Collected material -
________________________

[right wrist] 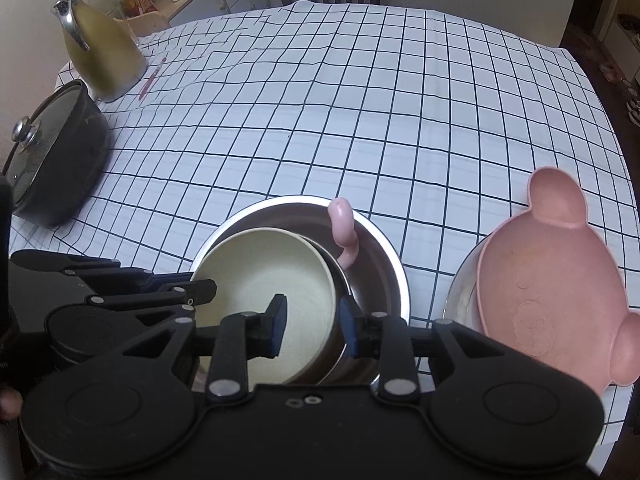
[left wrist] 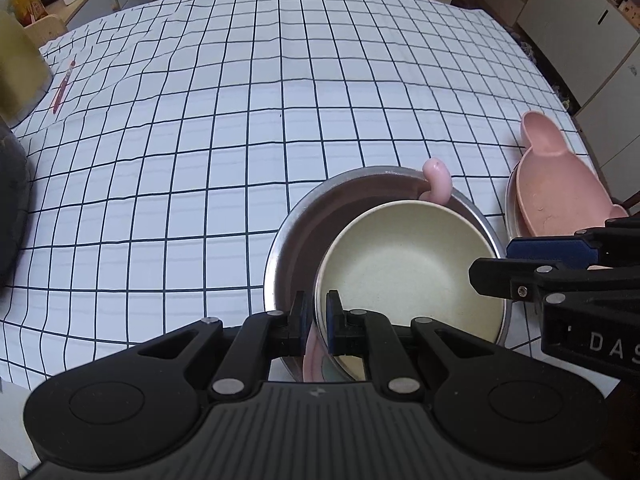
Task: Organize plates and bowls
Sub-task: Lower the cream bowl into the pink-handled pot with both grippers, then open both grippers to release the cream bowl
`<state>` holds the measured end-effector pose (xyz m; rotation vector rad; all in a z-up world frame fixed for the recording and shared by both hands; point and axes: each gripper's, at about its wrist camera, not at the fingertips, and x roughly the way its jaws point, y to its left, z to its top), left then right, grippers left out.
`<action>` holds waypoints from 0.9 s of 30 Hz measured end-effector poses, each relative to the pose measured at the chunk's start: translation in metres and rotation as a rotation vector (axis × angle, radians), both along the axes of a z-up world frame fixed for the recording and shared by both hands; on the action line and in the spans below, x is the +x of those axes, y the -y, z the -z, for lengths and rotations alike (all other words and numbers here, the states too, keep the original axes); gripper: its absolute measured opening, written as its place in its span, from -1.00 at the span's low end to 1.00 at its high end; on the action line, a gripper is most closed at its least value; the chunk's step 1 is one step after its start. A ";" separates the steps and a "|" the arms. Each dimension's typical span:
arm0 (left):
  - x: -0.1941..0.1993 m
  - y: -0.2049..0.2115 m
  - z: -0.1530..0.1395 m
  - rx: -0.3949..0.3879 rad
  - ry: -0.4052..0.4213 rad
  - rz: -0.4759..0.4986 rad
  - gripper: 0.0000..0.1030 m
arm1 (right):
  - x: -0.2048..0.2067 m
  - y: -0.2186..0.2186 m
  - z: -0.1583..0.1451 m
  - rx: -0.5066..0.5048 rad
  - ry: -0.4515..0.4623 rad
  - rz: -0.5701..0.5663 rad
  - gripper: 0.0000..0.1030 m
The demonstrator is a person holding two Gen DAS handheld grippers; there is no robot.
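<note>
left claw (left wrist: 317,320) pinching cream bowl (left wrist: 408,272) rim | right claw (right wrist: 312,326) agape astride opposite rim | bowl inside steel bowl (right wrist: 376,240)

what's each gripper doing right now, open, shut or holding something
Left gripper: shut on the rim of the round cream bowl.
Right gripper: open, jaws straddling the same bowl's rim, not clamped.

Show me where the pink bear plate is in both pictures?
Left wrist view: the pink bear plate sits at the far right edge, above the right hand-held gripper.
Right wrist view: it fills the lower right.
Shared landmark: the steel bowl left of it.
</note>
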<state>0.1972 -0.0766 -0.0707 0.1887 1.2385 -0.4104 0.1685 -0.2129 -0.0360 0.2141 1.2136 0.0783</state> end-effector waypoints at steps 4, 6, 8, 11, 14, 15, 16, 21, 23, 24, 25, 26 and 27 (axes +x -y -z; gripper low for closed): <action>-0.001 -0.011 -0.018 -0.023 0.024 0.011 -0.84 | -0.006 0.000 -0.008 -0.001 0.022 0.004 -0.33; -0.005 -0.017 -0.028 -0.033 0.038 0.021 -0.84 | -0.010 -0.001 -0.012 0.000 0.036 0.002 -0.32; -0.007 -0.021 -0.035 -0.044 0.053 0.026 -0.84 | -0.013 -0.002 -0.016 0.000 0.050 -0.002 -0.31; -0.013 -0.027 -0.044 -0.056 0.080 0.034 -0.83 | -0.018 -0.005 -0.021 -0.002 0.072 -0.009 -0.26; -0.019 -0.034 -0.054 -0.071 0.096 0.032 -0.78 | -0.024 -0.006 -0.025 -0.004 0.092 -0.008 -0.19; -0.029 -0.035 -0.058 -0.074 0.106 0.031 -0.78 | -0.025 -0.005 -0.026 -0.002 0.097 -0.006 -0.15; -0.029 -0.037 -0.061 -0.077 0.114 0.033 -0.78 | -0.027 -0.005 -0.028 -0.001 0.103 -0.004 -0.10; -0.042 -0.049 -0.073 -0.082 0.160 0.038 -0.70 | -0.036 -0.005 -0.035 -0.005 0.143 -0.001 0.13; -0.046 -0.054 -0.077 -0.091 0.168 0.031 -0.45 | -0.039 -0.004 -0.038 0.004 0.150 0.002 0.18; -0.047 -0.056 -0.078 -0.097 0.177 0.028 -0.25 | -0.040 -0.004 -0.039 0.005 0.155 0.003 0.22; -0.051 -0.059 -0.081 -0.099 0.188 0.025 -0.14 | -0.042 -0.004 -0.041 0.006 0.162 0.003 0.25; -0.053 -0.061 -0.083 -0.101 0.200 0.023 0.05 | -0.043 -0.003 -0.042 0.007 0.170 0.001 0.26; -0.055 -0.061 -0.085 -0.103 0.211 0.019 0.12 | -0.045 -0.003 -0.043 0.005 0.174 -0.002 0.29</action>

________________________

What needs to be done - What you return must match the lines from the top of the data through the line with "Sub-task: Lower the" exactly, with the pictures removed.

Answer space -
[right wrist] 
[left wrist] 
Task: Organize plates and bowls
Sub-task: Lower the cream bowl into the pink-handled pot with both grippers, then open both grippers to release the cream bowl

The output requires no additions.